According to the survey, cruise control was the gadget most likely to cause confusion — and therefore gets left alone the most. Special eco-settings were a solid second, with Bluetooth connections also thought bewildering, and 48% of people said simply not understanding them was the main reason for not using their cars to their full potential.
Karen Rotberg, director at BookMyGarage.com, said: “With advanced vehicle technology on the rise, it’s important that people are aware of the features their car offers, as they can make the difference both financially and in terms of safety.
“What is particularly interesting from the findings is that so many car owners claim they specifically chose the car they did because of its features, yet lots haven’t got to grips with them or don’t use them — which is a shame considering a car is one of the biggest investments an adult will make.”
:: Think you and your friends could beat this effort? A team of four mechanics from Caterham Cars intends to build a complete car from a kit of parts in just six hours.
The build will take place in front of the public at the Regent Street Motor Show, which takes place on October 31.
Using the same kit that customers can order for the Caterham 160, the four mechanics will follow the same instructions as home builders to complete the car.
The entry-level Caterham Seven 160 is powered by a tiny turbocharged 660cc Suzuki motorcycle engine with only 80bhp at its disposal, but it can sprint from 0-60mph in a hot hatch-rivalling 6.9 seconds.
Ian Rea, marketing and communications manager at Caterham Cars, said: “The idea behind building a car at the Show is to demonstrate how uncomplicated it is to build a Caterham — although we don’t expect every customer to complete the job in a mere six hours.”
We don’t expect that to stop someone trying...
:: An incredibly rare early Range Rover convertible conversion is set to be sold at auction and is expected to make £40,000. The 1973 Range Rover is one of the very earliest “Suffix B” models, highly sought after now by collectors.
This Range Rover was turned into a convertible by Special Vehicle Conversions in the late 1980s. It’s only covered 62,500 miles from new and has been the subject of a sensitive restoration.
After being converted into a soft-top, the two-door Range Rover led an eventful life and was won by one of its owners in a game of cards. However, this owner didn’t have sufficient space in his garage and put the car into storage where it lay until the current owner heard about it and managed to buy the car in 2014. When it was unearthed from storage, it was found to be in excellent condition, but the car has required considerable recommissioning.

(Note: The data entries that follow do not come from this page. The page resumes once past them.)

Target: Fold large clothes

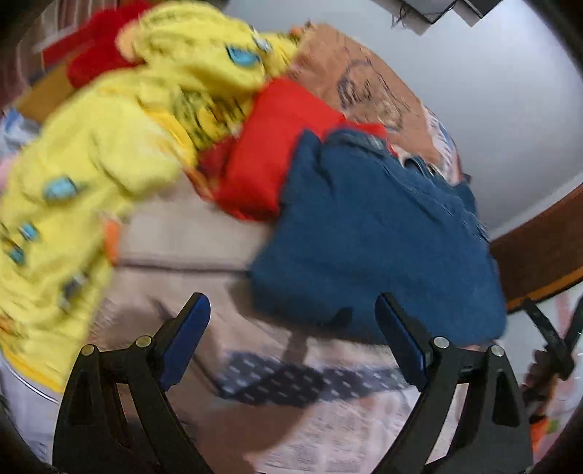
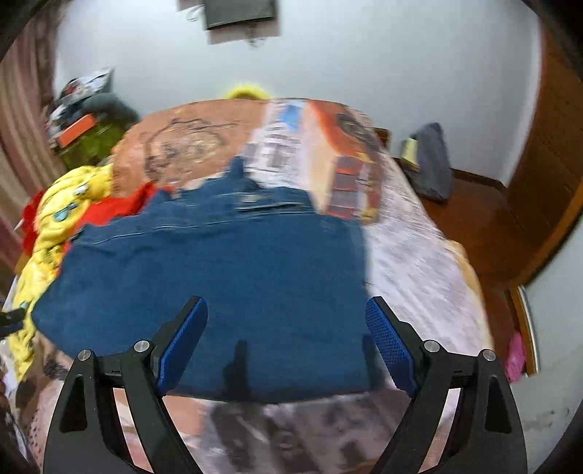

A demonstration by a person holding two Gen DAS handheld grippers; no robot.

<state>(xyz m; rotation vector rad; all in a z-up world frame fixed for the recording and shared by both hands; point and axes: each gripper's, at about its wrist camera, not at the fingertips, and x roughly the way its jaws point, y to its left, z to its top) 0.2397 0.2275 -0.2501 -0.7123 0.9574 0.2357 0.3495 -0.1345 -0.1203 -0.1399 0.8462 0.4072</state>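
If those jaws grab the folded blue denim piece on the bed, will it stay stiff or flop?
The blue denim garment would probably flop: it lies flat in soft layers with wrinkled edges. Thick cloth suggests some weight. It looks unlikely to slip on the printed bedspread.

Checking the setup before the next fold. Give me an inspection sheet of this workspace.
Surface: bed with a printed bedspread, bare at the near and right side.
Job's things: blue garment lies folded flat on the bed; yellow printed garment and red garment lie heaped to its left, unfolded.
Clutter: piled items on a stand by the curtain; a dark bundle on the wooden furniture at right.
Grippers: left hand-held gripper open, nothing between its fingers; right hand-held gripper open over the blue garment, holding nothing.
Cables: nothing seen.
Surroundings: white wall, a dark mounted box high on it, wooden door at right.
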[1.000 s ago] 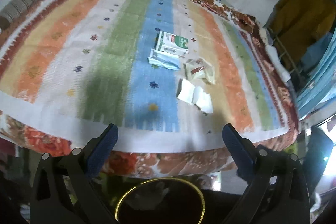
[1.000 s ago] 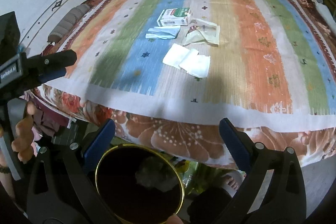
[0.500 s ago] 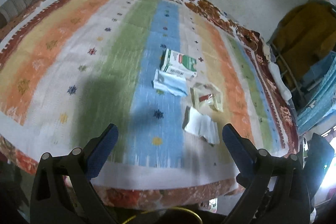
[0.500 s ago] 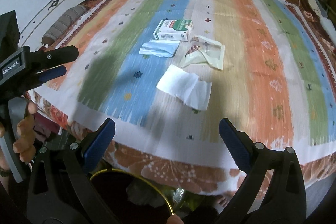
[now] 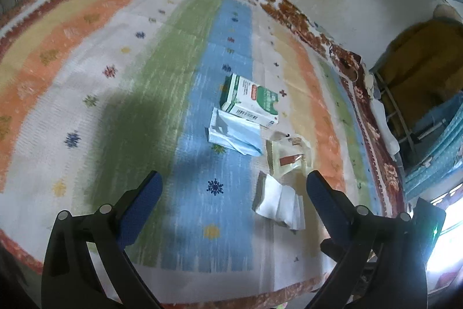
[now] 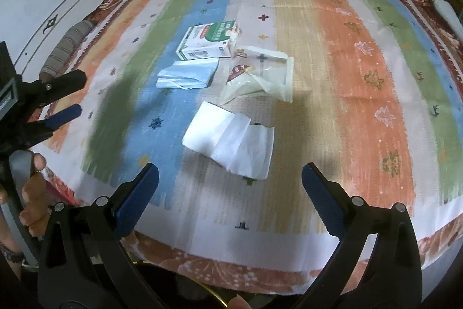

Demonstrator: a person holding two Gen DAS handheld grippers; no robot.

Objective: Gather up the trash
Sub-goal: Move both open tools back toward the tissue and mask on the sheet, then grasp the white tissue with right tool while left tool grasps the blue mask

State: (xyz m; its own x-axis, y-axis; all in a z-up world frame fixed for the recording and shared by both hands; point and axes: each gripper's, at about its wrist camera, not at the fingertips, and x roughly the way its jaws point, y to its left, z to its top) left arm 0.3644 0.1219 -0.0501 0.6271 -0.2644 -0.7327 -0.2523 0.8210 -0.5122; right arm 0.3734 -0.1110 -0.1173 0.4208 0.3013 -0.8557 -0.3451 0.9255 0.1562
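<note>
Four pieces of trash are seen lying close together near the middle of a bed covered by a striped bedspread point(image 6: 361, 77). A green-and-white carton point(image 6: 207, 44) is laid flat at the far end of the group; its print is too blurred to be read. Just in front of it, touching its near edge, a folded pale-blue face mask point(image 6: 186, 74) is spread on the blue stripe. To the right of the mask a clear plastic wrapper point(image 6: 260, 74) is found, with a small red-brown label inside that cannot be made out. Nearest the bed's edge a crumpled white tissue point(image 6: 231, 142) is placed, just beside the wrapper.

The right hand-held gripper point(image 6: 230, 178) is held with its blue-padded fingers spread wide and nothing between them; the tissue is seen just beyond and between the fingertips, apart from both. The left hand-held gripper point(image 5: 234, 187) is likewise spread wide and empty, with the tissue point(image 5: 277, 204) lying between its fingertips nearer the right one, and the mask point(image 5: 234, 132), wrapper point(image 5: 289, 157) and carton point(image 5: 250, 100) further ahead.

In the right wrist view the left hand-held gripper is cut off at the left edge, gripped by a hand point(image 6: 31, 193). A thin gold rim point(image 6: 215, 299) is barely shown at the bottom, mostly hidden below the bed's edge.
</note>
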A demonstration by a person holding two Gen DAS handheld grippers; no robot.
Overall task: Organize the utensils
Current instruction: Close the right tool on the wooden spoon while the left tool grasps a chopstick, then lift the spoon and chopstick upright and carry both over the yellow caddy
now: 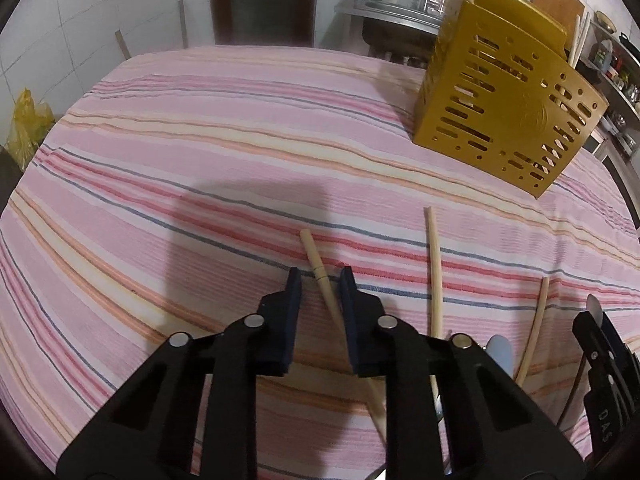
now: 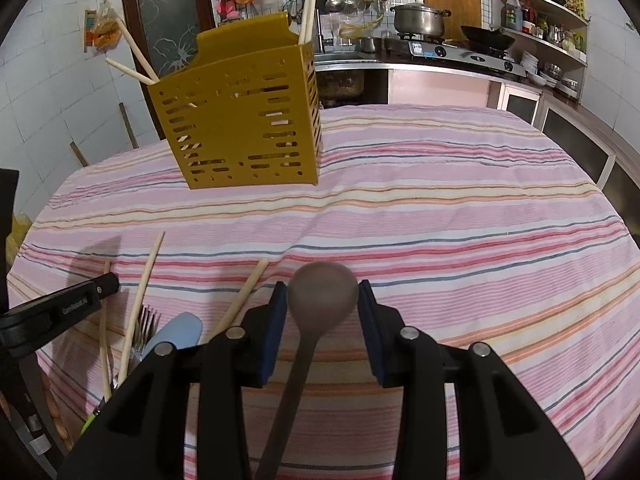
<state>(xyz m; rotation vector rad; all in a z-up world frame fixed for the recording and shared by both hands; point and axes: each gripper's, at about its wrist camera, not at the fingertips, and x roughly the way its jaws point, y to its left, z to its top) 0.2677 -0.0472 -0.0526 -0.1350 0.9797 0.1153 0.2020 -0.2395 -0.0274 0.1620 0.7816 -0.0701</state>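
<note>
My left gripper (image 1: 320,276) points down at the striped table with a pale chopstick (image 1: 311,246) lying between its jaws. The chopstick runs close to the right pad and the pads stand apart from it. My right gripper (image 2: 323,286) is shut on the bowl of a brown spoon (image 2: 304,360), whose handle runs back under the camera. It also shows at the right edge of the left wrist view, right gripper (image 1: 600,336). A golden slotted utensil holder (image 1: 500,112) (image 2: 240,128) stands on the table beyond, with chopsticks in it.
Two more chopsticks (image 1: 436,272) (image 1: 534,328) lie right of my left gripper. A blue spatula (image 2: 178,332), a fork (image 2: 144,324) and chopsticks (image 2: 142,300) lie in a pile at the near left. A sink, stove and pot (image 2: 418,20) stand behind the table.
</note>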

Arwel Richards, classic car consignor at Silverstone Auctions, said: “This classic Range Rover convertible conversion is a car worthy of the modern-day James Bond, but has a story akin to that of 007 too.
“Not only does this convertible conversion have unique provenance, but it’s based on a truly superb early right-hand drive Range Rover ‘Suffix B’ and has covered a mere 62,500 miles - I doubt you’ll find one like this in the near future.
“With the recently launched Range Rover Evoque Convertible, it has become in vogue even more. It’s a real privilege to be entrusted with re-homing this very important car at the NEC Classic Motor Show Sale, and I’m sure its new owner will love and cherish it, especially after its superb restoration.”